Insoluble fiber helps bulk up stools and makes the food pass more smoothly and quickly through the digestive tract, which can help keep the pipes clean. Some types of food, such as animal protein, can begin to rot in the digestive tract, so they need to move along faster. Eating them alongside foods that contain insoluble fiber is a good solution. Sources of insoluble fiber include wheat bran, whole grains, and vegetables.

Some people with advanced AFS experience constipation, as their systems are running a little slower due to the need to conserve energy and the fatigue that permeates the entire body. And as the food passes more slowly through the weakened system, toxins and metabolic by-products build up. This can overload the NEM’s detoxification response, which can add to inflammation even more.

So it is imperative that if you have AFS, you do your best to avoid chronic constipation. Following the adrenal fatigue diet can help a lot with that.

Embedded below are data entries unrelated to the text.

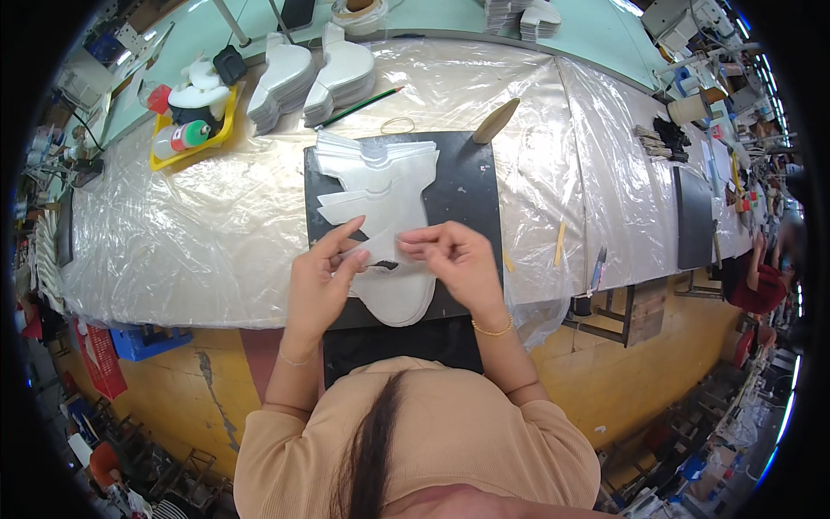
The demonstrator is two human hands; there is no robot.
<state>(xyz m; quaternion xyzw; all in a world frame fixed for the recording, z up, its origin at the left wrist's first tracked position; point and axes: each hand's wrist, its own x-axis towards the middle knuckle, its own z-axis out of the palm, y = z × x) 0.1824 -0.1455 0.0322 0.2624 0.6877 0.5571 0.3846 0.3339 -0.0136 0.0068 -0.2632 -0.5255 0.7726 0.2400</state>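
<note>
Both hands work over a stack of white shaped sheets (393, 294) fanned out on a black board (462, 186). My left hand (318, 281) is at the stack's left side, index finger raised and the thumb and other fingertips together at the left end of a small black piece (381, 265). That piece appears pinched there, just above the lower white sheet. Across from it, my right hand (458, 264) has its fingers bent and drawn toward the thumb, its tips slightly blurred over the sheets. Whatever lies between those fingertips cannot be made out.
A pointed wooden tool (496, 121) rests at the board's far right corner. Beyond the board lie a green pencil (359, 107) and two stacks of white cut pieces (341, 73). A yellow tray (226, 130) with bottles stands far left. A cutter knife (598, 268) lies right.
</note>
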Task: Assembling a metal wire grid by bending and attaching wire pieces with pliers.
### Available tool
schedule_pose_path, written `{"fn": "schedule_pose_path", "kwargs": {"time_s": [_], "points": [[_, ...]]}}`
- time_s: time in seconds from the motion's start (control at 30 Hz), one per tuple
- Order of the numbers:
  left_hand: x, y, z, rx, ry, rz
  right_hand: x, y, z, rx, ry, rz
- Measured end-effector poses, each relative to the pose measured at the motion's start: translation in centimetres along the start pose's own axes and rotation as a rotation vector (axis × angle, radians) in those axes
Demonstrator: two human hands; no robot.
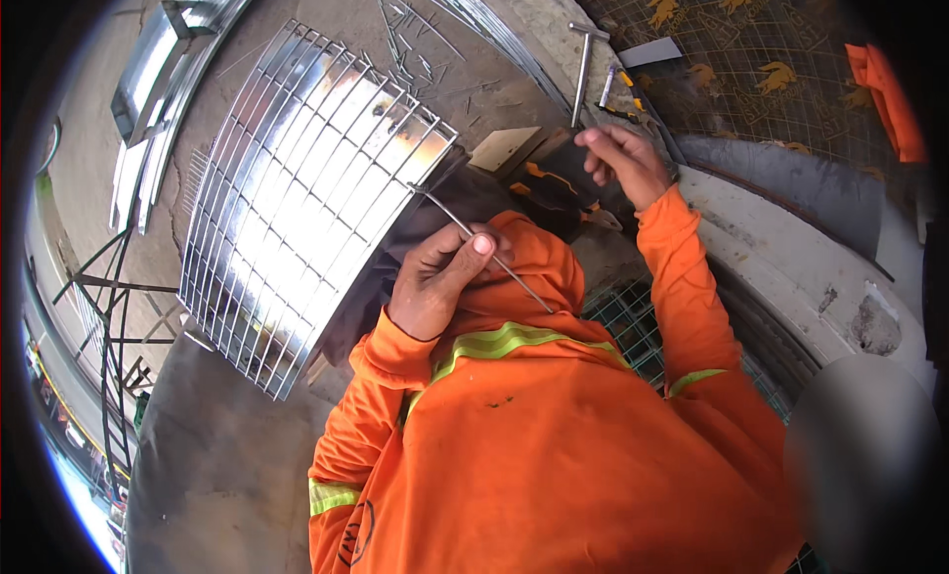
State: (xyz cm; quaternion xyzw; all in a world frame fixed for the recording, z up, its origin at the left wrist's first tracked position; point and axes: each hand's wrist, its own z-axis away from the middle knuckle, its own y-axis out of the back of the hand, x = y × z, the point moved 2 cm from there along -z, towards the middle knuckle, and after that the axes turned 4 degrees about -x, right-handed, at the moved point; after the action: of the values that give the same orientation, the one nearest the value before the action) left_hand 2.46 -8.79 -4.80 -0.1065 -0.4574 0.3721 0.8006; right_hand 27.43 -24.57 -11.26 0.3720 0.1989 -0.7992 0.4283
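My left hand (440,277) is closed round a thin metal rod (516,277), pinched between thumb and fingers. The rod slants across my lap, and its upper end meets the near edge of a wire mesh panel (297,193). Shiny sheet metal (282,218) shows through the mesh, with a brownish scorched-looking patch toward its upper right. Raised at the right, my right hand (628,164) has loosely curled fingers, with nothing visible in them. Just beyond its fingertips lies a T-shaped metal tool (581,80).
Orange-and-black handled tools (549,183) lie beside a wooden block (506,149). Yellow-and-black tools (625,88) rest beyond my right hand. Cut wire pieces (410,40) litter the floor ahead. Metal strips and a bracket frame (158,75) are at far left; green mesh (633,327) sits beneath me.
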Motion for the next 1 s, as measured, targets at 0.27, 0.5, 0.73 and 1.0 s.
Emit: {"fn": "schedule_pose_path", "kwargs": {"time_s": [0.27,0.5,0.73,1.0], "points": [[0.1,-0.4,-0.1,-0.115,0.023,0.079,24.8,20.0,-14.0,0.657,-0.648,-0.212],[0.9,-1.7,-0.4,0.001,0.061,0.052,30.8,18.1,-21.1,0.460,-0.628,-0.484],[0.5,-1.8,-0.5,-0.084,0.059,0.033,37.0,27.9,-23.9,0.683,-0.588,-0.911],[0.8,-1.6,0.3,-0.090,0.024,0.054,26.0,27.5,-15.8,0.662,-0.191,-0.732]]}}
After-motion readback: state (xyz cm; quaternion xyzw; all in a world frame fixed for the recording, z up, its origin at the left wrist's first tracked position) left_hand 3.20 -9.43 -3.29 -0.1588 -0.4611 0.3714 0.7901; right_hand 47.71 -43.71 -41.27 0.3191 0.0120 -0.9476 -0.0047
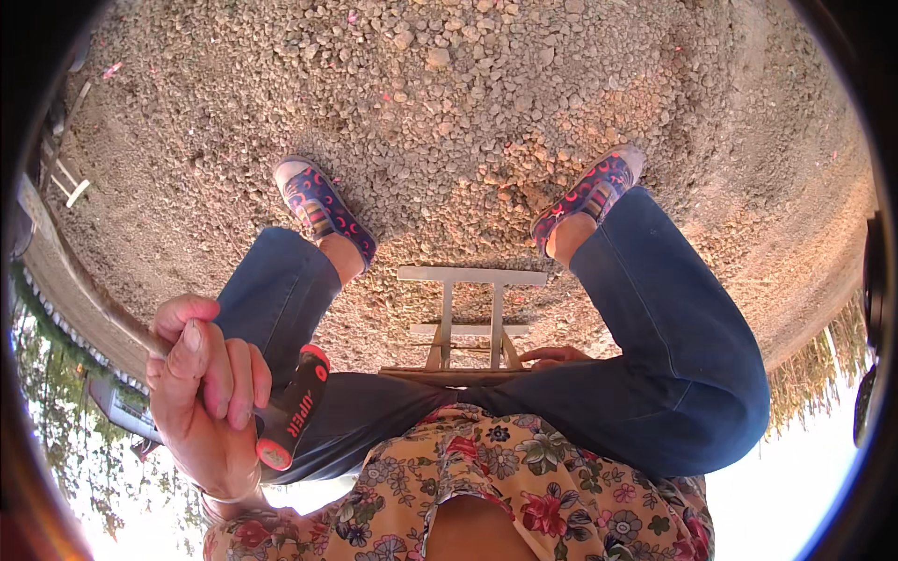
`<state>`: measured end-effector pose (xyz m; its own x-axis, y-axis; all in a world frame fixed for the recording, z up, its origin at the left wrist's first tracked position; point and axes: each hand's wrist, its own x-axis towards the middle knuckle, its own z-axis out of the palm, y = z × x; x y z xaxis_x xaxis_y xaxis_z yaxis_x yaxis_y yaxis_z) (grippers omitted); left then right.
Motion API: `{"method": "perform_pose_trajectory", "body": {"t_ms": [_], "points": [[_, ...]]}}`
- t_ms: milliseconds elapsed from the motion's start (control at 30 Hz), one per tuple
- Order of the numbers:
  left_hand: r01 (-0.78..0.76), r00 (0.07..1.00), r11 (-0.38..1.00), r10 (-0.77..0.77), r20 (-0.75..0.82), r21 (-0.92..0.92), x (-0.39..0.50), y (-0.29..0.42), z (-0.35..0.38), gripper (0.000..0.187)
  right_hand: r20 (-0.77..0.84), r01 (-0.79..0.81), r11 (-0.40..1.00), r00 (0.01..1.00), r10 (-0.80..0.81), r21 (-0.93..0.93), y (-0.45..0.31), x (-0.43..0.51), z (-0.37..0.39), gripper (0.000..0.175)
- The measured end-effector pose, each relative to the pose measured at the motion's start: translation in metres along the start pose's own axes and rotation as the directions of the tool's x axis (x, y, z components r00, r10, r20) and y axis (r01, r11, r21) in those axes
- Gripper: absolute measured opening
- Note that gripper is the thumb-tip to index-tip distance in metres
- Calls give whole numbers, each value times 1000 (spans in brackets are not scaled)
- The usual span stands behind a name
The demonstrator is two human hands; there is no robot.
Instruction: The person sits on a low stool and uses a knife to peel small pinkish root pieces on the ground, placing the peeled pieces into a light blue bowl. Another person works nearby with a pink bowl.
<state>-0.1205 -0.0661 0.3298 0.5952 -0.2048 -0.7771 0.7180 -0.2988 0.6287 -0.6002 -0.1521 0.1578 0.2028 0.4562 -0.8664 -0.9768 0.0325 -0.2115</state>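
My left hand [207, 389] is raised at the left, its fingers curled around a tool [298, 410] with a black cylindrical body, red ends and lettering. A brown pole [98, 294] reaches from the far left to my fingertips; whether I grip it too is unclear. My right hand [554, 356] is low between my thighs, partly hidden by the right thigh, at the right end of a small wooden stool's seat [449, 377]. The stool's pale frame [471, 275] shows beyond the seat, between my spread legs.
Loose stony soil [449, 126] surrounds my two patterned shoes [323, 207]. Another pale wooden frame [77, 191] stands at the far left, with dark objects near it. Plants and a building [123, 410] lie at the lower left; dry grass [814, 372] borders the right side.
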Motion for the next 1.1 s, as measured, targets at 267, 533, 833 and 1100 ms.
{"method": "perform_pose_trajectory", "body": {"t_ms": [267,533,833,1100], "points": [[251,963,968,-249,100,-9,41,36,49,20,129,73,876,992,-13,-476,-49,-10,31,73],[500,858,866,-492,146,-22,37,42,72,18,24,-16,807,999,38,-590,-36,6,54,58],[608,791,794,-607,81,5,35,5,71,16,111,73,808,994,-9,-584,-85,-63,112,61],[486,874,874,-486,26,-5,42,-31,52,16,91,34,805,995,25,-593,-99,-105,125,61]]}}
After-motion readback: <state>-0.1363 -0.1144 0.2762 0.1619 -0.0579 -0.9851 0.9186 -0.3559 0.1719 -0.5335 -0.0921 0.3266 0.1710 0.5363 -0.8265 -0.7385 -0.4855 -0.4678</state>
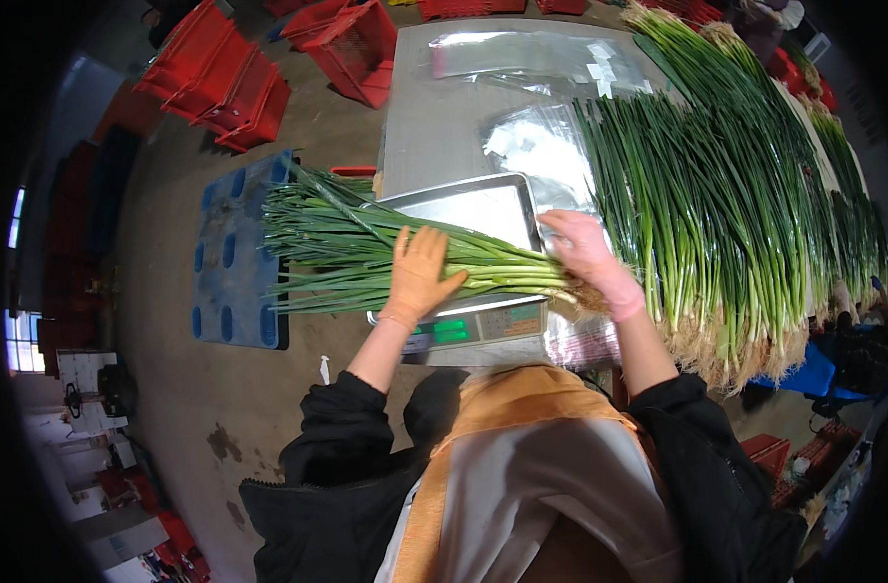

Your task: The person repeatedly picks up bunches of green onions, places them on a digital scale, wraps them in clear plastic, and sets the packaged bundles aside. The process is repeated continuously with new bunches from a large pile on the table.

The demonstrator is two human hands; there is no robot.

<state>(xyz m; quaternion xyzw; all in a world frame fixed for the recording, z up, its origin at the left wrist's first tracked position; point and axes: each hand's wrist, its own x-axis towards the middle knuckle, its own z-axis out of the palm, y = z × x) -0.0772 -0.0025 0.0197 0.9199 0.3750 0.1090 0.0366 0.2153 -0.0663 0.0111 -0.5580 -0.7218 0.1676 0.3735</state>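
Observation:
A bunch of green onions (488, 266) lies across the metal pan (525, 191) of a digital scale (451, 331), leaves to the left and roots to the right. My left hand (419, 273), in an orange glove, rests flat over the middle of the stalks, thumb apart from the fingers. At the root end is my right hand (581, 248), in a pink glove. Its fingers are bent above the pale stalk ends, and whether they grip any stalk cannot be made out. Green digits glow on the scale's display, below my left hand.
Many green onions (706, 211) lie in rows on the table (437, 131) at right, roots towards me. Clear plastic bags (539, 142) are behind the scale. A blue plastic pallet (229, 255) and stacked red crates (218, 80) stand on the floor at left.

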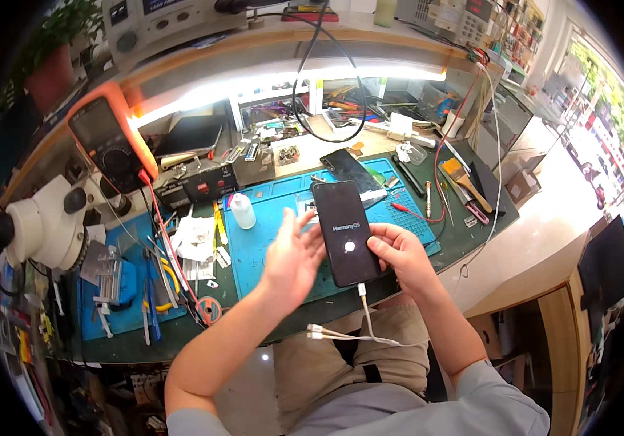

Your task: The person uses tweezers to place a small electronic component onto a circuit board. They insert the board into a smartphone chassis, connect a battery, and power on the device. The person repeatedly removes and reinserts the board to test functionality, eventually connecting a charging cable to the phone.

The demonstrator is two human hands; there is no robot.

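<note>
A black smartphone with a lit screen is held upright above the blue work mat. My right hand grips its right edge, thumb over the front and fingers behind. A white charging cable is plugged into the phone's bottom end, its spare plugs hanging over my lap. Beside the phone's left edge, my left hand is raised with fingers apart, holding nothing. Behind the phone, a second dark phone lies on the mat. Left of my left hand stands a small white bottle.
An orange multimeter leans at the back left, above a white microscope head. Pliers and a blue clamp lie at left. To the right are a brush and a red test lead. A shelf spans the back.
</note>
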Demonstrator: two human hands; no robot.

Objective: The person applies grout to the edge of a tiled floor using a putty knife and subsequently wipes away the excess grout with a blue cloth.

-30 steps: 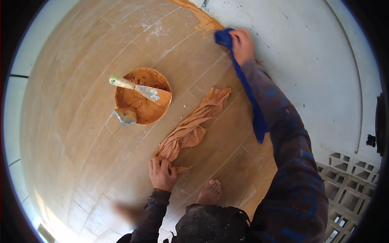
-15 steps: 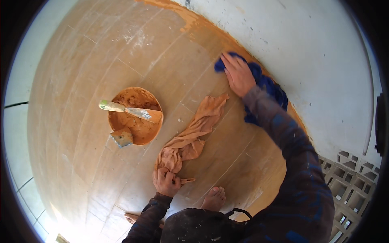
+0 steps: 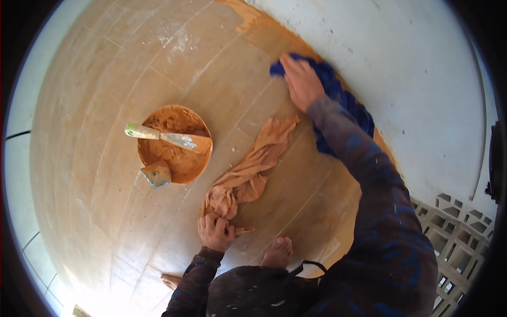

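Note:
My right hand (image 3: 302, 82) lies with fingers extended over a bunched dark blue cloth (image 3: 348, 113), pressing it to the floor along the white wall. Part of that cloth is hidden under the forearm. Closer to my body, my left hand (image 3: 215, 232) has its fingers curled on the near end of a crumpled orange-stained cloth (image 3: 248, 171), which stretches away across the floor. To the left stands a round bucket (image 3: 174, 106) of thick orange paste (image 3: 182, 168). Across its top rests a putty knife (image 3: 158, 135) with a pale green-tipped handle, and a small stained scraper blade (image 3: 157, 173) leans at the near rim.
Wood-look plank flooring (image 3: 105, 174) spreads around me, with pale smears. Orange paste (image 3: 253, 21) lines the foot of the white wall (image 3: 401, 79). Pierced blocks (image 3: 454, 238) are at the lower right. My bare foot (image 3: 278, 252) is beside the orange cloth.
My right hand has slid the blue cloth slightly farther away and left along the wall. My left hand stays at the orange cloth. The view has shifted a little.

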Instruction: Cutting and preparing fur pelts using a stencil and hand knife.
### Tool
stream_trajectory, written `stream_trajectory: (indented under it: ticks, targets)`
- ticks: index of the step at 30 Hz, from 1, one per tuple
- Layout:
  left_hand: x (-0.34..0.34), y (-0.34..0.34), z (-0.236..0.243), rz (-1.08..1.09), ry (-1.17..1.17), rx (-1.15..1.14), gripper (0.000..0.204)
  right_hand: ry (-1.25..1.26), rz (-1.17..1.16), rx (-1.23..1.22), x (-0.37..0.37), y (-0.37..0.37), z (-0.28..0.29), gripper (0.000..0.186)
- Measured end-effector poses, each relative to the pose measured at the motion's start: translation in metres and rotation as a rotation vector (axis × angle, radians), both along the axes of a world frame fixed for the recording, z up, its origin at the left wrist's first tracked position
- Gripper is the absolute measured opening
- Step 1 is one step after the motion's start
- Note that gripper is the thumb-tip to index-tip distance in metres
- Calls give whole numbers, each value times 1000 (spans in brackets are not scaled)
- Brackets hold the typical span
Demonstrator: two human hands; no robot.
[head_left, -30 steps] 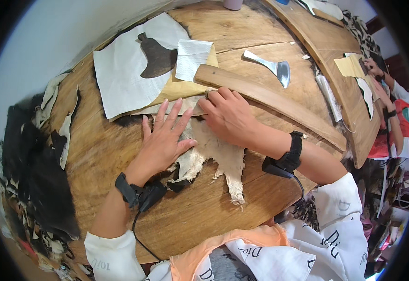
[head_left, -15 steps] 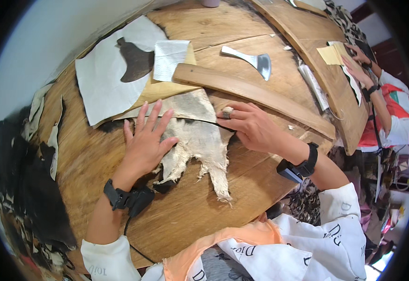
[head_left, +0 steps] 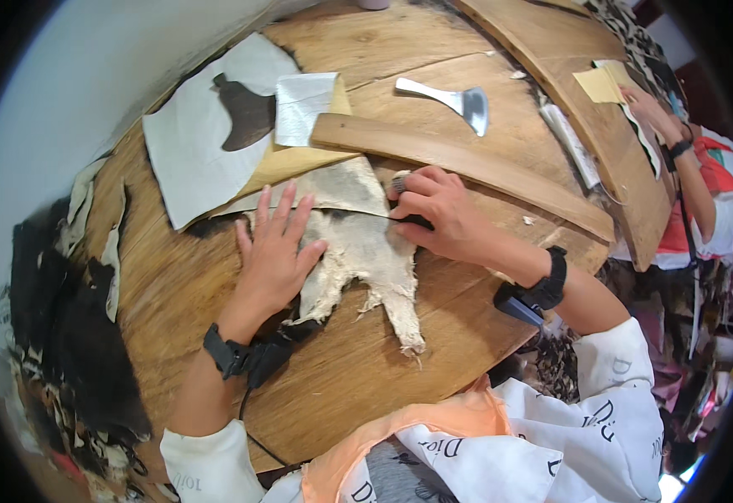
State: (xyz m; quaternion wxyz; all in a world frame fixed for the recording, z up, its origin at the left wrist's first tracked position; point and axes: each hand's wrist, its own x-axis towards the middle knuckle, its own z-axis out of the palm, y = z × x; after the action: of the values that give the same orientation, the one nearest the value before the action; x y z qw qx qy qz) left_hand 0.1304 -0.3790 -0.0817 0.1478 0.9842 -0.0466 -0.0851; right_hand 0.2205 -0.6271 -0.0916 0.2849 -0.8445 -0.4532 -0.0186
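The left hand (head_left: 276,251) lies flat, fingers spread, pinning the pale hide (head_left: 358,247) mid-bench (head_left: 366,394) so it stays taut, while the right hand (head_left: 438,214), at three o'clock, grips a small cutter (head_left: 400,183).

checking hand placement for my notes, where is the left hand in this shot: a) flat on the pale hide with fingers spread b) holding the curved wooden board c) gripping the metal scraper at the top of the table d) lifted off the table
a: the left hand lies palm down, fingers spread, on the pale hide, while the metal scraper lies untouched farther up the wooden table.
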Motion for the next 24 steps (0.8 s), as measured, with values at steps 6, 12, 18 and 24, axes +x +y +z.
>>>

Eat as Whole and Natural as Possible
The last principle of using food as fuel is to eat as whole and natural as possible. This means eating grains, fruits, and vegetables in their whole form, and organic whenever you can. Eggs should come from free-range chickens, dairy products should be mostly raw, beef should be grass-fed, and cooking methods should use as little oil as possible. Lightly steaming is one of the healthiest ways to cook your vegetables.

Processed foods, especially highly-processed carbohydrates like white bread, refined pasta, sweets, white sugar, and white rice, should be avoided as much as possible.

This may seem excessive at first, but it’s not an all-or-nothing principle. The more whole, organic, and natural you eat, the better. So if at the moment you rarely eat whole and organic, start by replacing one of the foods you eat most frequently with its whole and organic form – for example, switch from white rice to brown rice.

This one simple change will have a huge impact on your health. Your digestion will improve, your blood sugar levels will be more stable, your gut’s microbiome will balance, and you will feel fuller for longer.

Just keep in mind that it usually takes about a month or so for most people to adjust their taste buds. So, be patient, keep at it, and make one change at a time. And if you’re worried about the expenses, there are two things to consider:

By spending more on disease prevention, you save a lot later down the line on medical care. Eating healthy is one of the best long-term investments you can make, and it will save you not only money, but worry, energy, and physical discomfort too.
If you cut out some of the unhealthy foods you’re spending a lot of money on, such as sweets, sodas, or junk food, you’ll have more money to spend on healthy foods.

With adrenal fatigue, the quality of the food you eat is very important for recovery. If your body has to process bad foods and detoxify your system constantly from herbicides, pesticides, excess sugar, antibiotics, hormones, and other unnatural additives, this adds stress to your body. One of the goals of the adrenal fatigue diet is to relieve your adrenal glands from this stress, and then support them with the nutrients and energy they need.

What About Supplements?
You might now be wondering about how supplements fit in with this kind of eating plan. When you use food as fuel, supplements can help fill nutritional holes in your diet, or they can be taken in therapeutic doses as an extra boost to help overcome a certain condition.

But, ideally, in the long-term, if you eat a well-rounded diet that suits your individual requirements, your need for many different supplements will decrease, and you may end up only needing a multivitamin and one or two other supplements.

If all of this seems a little overwhelming, just take it slowly, and apply one principle at a time. Get support from a nutritionist when you need it. The rewards you will reap later on will be worth every effort you make and every penny you invest.